**Exercise prompt**
Find all the lines in the entries below that hold the word "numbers" and copy them.

**Provided data**
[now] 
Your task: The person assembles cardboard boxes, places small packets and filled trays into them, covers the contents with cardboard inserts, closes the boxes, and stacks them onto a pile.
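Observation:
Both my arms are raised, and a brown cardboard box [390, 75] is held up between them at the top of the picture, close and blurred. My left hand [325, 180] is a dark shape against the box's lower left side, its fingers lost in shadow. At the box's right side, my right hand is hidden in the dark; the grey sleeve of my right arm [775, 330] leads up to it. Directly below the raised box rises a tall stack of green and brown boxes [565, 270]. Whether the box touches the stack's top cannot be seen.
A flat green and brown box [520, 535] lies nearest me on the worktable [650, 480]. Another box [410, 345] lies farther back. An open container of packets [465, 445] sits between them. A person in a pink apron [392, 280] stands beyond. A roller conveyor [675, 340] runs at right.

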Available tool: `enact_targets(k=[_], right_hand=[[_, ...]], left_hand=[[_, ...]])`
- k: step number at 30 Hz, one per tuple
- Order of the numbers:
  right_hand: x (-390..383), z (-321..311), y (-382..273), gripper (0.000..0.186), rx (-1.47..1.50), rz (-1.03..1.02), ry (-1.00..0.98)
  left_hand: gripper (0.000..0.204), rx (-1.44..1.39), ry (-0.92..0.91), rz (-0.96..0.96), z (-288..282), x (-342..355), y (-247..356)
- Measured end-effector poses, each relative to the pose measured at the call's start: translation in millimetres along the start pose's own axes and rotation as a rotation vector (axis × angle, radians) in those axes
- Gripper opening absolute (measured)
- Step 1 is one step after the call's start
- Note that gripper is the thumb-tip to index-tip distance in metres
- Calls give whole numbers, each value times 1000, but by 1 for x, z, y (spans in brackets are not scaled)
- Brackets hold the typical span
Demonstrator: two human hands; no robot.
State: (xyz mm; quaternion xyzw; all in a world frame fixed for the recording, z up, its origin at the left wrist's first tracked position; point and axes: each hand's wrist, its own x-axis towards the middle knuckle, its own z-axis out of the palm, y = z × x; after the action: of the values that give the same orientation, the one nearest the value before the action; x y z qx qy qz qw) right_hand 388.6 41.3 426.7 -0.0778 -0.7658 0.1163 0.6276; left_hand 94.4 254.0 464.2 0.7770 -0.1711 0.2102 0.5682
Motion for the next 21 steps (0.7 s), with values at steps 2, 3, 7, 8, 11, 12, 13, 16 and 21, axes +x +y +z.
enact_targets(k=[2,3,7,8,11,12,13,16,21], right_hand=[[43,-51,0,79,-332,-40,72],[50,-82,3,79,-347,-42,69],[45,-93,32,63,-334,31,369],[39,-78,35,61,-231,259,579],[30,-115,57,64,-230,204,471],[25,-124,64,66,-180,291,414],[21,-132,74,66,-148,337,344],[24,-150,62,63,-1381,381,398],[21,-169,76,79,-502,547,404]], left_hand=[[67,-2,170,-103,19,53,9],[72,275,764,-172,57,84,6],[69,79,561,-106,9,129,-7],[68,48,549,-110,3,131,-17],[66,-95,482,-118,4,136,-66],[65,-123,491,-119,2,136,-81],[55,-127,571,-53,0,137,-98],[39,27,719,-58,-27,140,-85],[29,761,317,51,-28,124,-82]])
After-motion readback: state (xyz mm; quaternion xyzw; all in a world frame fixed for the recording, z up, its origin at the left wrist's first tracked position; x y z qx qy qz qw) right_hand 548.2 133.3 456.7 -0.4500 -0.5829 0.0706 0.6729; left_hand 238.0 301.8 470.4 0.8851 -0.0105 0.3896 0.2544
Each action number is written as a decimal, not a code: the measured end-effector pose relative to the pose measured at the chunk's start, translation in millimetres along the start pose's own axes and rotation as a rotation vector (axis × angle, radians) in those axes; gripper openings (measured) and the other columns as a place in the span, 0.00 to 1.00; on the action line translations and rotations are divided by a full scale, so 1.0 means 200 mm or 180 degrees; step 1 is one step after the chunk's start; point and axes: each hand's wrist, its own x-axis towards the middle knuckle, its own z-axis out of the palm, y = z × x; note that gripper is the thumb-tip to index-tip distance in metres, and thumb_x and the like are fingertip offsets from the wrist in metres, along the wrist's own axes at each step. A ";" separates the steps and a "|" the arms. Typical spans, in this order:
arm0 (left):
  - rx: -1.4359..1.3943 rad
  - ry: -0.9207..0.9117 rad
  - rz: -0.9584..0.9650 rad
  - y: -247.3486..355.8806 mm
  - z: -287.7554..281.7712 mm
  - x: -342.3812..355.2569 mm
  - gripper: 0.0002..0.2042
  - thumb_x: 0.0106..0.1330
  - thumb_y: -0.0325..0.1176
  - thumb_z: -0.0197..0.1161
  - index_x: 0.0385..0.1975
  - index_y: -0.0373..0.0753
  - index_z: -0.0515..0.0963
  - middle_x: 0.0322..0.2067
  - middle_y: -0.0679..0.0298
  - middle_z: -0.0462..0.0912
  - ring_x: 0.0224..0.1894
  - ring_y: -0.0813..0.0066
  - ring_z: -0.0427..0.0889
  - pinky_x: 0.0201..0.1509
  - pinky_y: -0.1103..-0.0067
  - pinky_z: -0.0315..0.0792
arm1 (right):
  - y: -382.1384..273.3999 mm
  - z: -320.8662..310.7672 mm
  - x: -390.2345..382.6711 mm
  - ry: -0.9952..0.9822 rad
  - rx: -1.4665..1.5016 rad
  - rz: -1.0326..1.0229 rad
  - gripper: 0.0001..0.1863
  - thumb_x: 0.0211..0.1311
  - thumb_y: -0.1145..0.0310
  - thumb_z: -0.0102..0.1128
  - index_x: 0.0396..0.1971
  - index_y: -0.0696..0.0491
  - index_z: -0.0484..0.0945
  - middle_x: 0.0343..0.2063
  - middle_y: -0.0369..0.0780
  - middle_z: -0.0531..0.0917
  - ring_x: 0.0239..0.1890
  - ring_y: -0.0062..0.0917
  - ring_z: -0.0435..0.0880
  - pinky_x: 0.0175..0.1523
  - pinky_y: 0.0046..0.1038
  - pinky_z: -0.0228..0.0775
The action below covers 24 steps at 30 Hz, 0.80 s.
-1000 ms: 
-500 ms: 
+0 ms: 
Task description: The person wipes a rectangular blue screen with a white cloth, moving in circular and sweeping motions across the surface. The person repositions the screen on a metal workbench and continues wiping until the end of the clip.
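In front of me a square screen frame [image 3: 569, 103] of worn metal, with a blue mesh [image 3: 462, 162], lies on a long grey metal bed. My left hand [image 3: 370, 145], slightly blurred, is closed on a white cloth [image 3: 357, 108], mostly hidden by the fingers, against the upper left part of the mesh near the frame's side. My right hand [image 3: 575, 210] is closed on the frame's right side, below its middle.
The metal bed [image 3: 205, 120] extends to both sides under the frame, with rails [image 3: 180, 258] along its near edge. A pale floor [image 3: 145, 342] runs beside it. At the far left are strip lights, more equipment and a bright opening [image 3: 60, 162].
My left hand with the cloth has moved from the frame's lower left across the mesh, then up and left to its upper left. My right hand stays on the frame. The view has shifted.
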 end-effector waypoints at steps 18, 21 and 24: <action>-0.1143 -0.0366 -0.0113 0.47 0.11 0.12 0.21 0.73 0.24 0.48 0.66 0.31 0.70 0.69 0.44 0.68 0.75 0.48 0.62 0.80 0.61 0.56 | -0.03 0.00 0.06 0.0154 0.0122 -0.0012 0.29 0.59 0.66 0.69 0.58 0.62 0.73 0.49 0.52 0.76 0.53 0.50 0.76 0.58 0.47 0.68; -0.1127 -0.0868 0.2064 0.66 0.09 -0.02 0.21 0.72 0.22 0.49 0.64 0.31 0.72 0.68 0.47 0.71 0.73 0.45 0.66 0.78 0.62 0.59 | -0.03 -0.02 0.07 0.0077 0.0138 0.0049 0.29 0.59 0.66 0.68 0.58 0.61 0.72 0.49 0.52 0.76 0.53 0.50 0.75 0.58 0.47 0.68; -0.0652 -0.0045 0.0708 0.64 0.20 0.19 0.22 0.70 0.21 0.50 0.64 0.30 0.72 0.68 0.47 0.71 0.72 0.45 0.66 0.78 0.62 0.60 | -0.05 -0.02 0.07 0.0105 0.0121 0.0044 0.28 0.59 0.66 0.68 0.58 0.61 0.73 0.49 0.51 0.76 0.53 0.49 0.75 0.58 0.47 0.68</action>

**The answer**
- Order of the numbers:
- Calls give whole numbers, each value times 1000, but by 1 for x, z, y (spans in brackets are not scaled)

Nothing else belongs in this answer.